Mersch brings this action under 42 U.S.C. § 1983, claiming that Coral Springs violated his federal and state constitutional rights, as well as certain state statutory rights, in the manner in which it arrested him and then investigated his conduct fol *837 lowing an alleged domestic altercation between Mersch and his ex-wife. Because he brings suit against the city, he must demonstrate not only that his rights were violated, but also that they were violated pursuant to a policy or custom of the city. See McMillian v. Monroe Cnty., 520 U.S. 781, 785, 117 S.Ct. 1734, 1736, 138 L.Ed.2d 1 (1997). The district court concluded that Mersch could not make this showing, and that his state claims did not entitled him to relief, and as a result granted summary judgment in favor of the city. We now affirm.
Mersch’s federal and state constitutional claims fail because he does not identify any constitutional violations for which he is entitled to relief. Mersch’s former wife gave a sworn statement implicating Mersch, which gave the police ample probable cause to effect an arrest and open an internal investigation into the altercation. Moreover, although the first internal investigation into Mersch’s conduct was tainted by improper conduct, as the district court explained, “[t]hat investigation was terminated!,] ... [a] new investigation was initiated, and Mersch does not bring claims for any violations of constitutional rights that occurred as a result of [that second] investigation.” Quite simply, therefore, his accusations “leave[ ] no room for the conclusion ... that the City of Coral Springs has a custom or policy of permitting high ranking officials in the [Coral Springs Police Department] to utilize internal investigations in an abusive manner that violates the constitutional rights of its officers.” His state constitutional claims fail for the same reason — he has failed to tie any misconduct in the first investigation to the second investigation, for which all discipline stemmed.

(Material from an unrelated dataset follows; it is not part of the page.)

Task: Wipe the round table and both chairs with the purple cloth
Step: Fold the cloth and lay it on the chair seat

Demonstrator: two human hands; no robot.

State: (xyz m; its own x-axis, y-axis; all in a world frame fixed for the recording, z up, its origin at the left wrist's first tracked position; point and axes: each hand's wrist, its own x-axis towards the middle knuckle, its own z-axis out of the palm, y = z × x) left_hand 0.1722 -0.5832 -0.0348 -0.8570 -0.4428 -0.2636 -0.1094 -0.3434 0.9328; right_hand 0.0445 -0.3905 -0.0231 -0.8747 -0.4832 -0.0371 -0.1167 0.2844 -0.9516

Mersch also seeks equitable relief for violations of certain Florida statutes, but we find this argument to be moot. Generally, “[a] case is moot when the challenged conduct ceases such that there is no reasonable expectation that the wrong will be repeated in circumstances where it becomes impossible for the court to grant any effectual relief whatever to the prevailing party.” City of Erie v. Pap’s A.M., 529 U.S. 277, 287, 120 S.Ct. 1382, 1390, 146 L.Ed.2d 265 (2000) (quotation marks omitted). Here, Mersch avers that the improper conduct that tainted the first internal investigation is likely to cause him future harm when that investigation is released to the public. But the record reveals that Mersch successfully obtained injunctive relief that removed the tainted investigation from the public record, and we can find no evidence suggesting that Coral Springs failed to comply with that mandate. Therefore, as the district court concluded, “there is no live controversy with respect to which this Court can provide meaningful relief.”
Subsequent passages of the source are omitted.